The advent of the web presents historians with a new and somewhat perplexing question: where is it? What does it mean to think of the web in spatial and quasi-geographic terms? How may we write national histories of the web? Where did a particular website ‘live’? Of where was it a resident or citizen, so to speak?

In most cases, the task of defining a national web domain has begun with one or more country code top-level domains (ccTLD) even if it has not ended with them. Here I examine the nature of the .uk ccTLD as a proxy for the UK web by means of a case study of the web estate of the Christian churches in Northern Ireland.

The society of Northern Ireland is marked by an interlinking of religious and national identity, which may be unique in Europe if not in the world. The chapter uses publicly available data, and including that provided by the British Library, to reconstruct the link relationships between churches in Northern Ireland, examining the regional, national, and cross-border relationships that they imply.

Due to its very particular religious and political history, Northern Irish society has been characterised by an exceptional sensitivity to symbols, to history, and to place. How far has that sensitivity to space and symbol been transferred online? Amongst the churches, Catholic and Protestant, in a province where the symbols of national identity have such prominence, does the location of a website within or outside the .uk domain carry any symbolic weight? Might those churches most associated with unionism be more likely to register in the UK ccTLD than Roman Catholic churches?

Based on the patterns of domain registration for the churches of Northern Ireland in 2015 and 2016, it would seem that Roman Catholic congregations were likely to register domains outside the UK, a finding broadly in line with the initial hypothesis. However, the converse – in relation to the Protestant churches – is not borne out; no particular prioritisation of registration within the UK ccTLD is evident in the data. Both conclusions point to important areas of future research on the nature of national webs, and the limitations of the ccTLD as a proxy for them. If organisations that might be expected to want their web estate to reside within a particular national domain do not in fact register their domains there, it suggests that the ‘gravitational pull’ of the ccTLD is weaker than might be supposed.

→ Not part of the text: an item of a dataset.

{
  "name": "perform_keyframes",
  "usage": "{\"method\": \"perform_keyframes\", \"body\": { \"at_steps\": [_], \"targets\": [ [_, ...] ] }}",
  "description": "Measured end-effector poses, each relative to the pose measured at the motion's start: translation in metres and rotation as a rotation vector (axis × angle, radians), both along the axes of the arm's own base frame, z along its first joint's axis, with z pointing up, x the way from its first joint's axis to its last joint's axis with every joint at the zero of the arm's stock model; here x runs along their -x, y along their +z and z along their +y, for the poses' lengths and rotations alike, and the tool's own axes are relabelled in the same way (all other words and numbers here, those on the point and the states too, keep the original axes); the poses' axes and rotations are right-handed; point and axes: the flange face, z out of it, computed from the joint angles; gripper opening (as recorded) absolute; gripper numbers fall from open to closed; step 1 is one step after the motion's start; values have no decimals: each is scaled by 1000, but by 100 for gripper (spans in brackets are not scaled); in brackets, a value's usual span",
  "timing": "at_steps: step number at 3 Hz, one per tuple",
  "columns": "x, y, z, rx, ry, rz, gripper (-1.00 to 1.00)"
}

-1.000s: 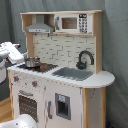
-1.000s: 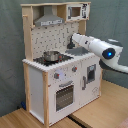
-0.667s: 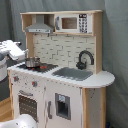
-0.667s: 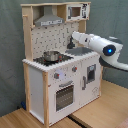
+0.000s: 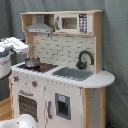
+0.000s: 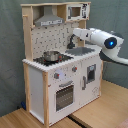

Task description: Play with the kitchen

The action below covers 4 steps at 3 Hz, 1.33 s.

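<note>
The kitchen (image 5: 65,95) is a tall white and light-wood toy with a pegboard back, grey hood (image 5: 40,25), black faucet (image 5: 85,59), sink (image 5: 75,73), stove and oven door (image 5: 27,105). A small metal pot (image 5: 32,61) stands on the stove. The white arm's gripper (image 6: 72,41) hangs at about backsplash height. In the second exterior view it lies over the sink area (image 6: 82,51), and in the first exterior view the gripper (image 5: 22,48) is at the left edge beside the stove. It touches nothing that I can see and holds nothing visible.
The kitchen (image 6: 55,75) stands on a wooden floor (image 6: 100,110) against a grey curtain. A toy microwave (image 5: 70,22) sits at the top right of the shelf. Red knobs (image 6: 57,76) sit above the oven door. The arm's thick body (image 6: 110,42) reaches in from the second exterior view's right.
The arm's tip has crept slightly toward the second exterior view's left. The pot and kitchen have not moved.
</note>
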Motion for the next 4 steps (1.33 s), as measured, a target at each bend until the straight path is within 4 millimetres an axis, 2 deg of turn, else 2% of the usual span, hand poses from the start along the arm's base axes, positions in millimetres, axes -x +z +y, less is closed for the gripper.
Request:
{"method": "perform_keyframes", "body": {
  "at_steps": [4],
  "targets": [
    [-56, 25, -50, 200, 86, 113, 100]
  ]
}}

The second half of the chapter takes the case of one of the Protestant denominations in Ireland in order to investigate the mapping (or lack of it) between the nation and the ccTLD. It recreates the networks of links between individual Baptist churches on both sides of the border, and asks: are these link networks influenced by the fact of the ccTLD, or are there more geographic and cultural factors in play that determine their shape? It is based on an analysis of the .uk link graph for the period 1996-2010.

I conclude that although less than half of the Baptist web in Northern Ireland is registered in the UK ccTLD, the links between churches show in fact a very tight geographic concentration on the domains of churches in the eastern counties of Antrim, Down and (to a lesser extent) Armagh. Detailed local studies are needed to establish why this might be the case, although some lines of enquiry might be advanced. Is this a representation of a wider divide between rural and urban churches, or a reflection of the greater resources or perceived influence of churches in certain areas, particularly Belfast? Or is the prominence of certain individual churches merely the product of their particular local circumstances and understanding of their role? For whatever reason, the link graph shows little sign of sentiment regarding the common identity of all the Baptist churches in Northern Ireland.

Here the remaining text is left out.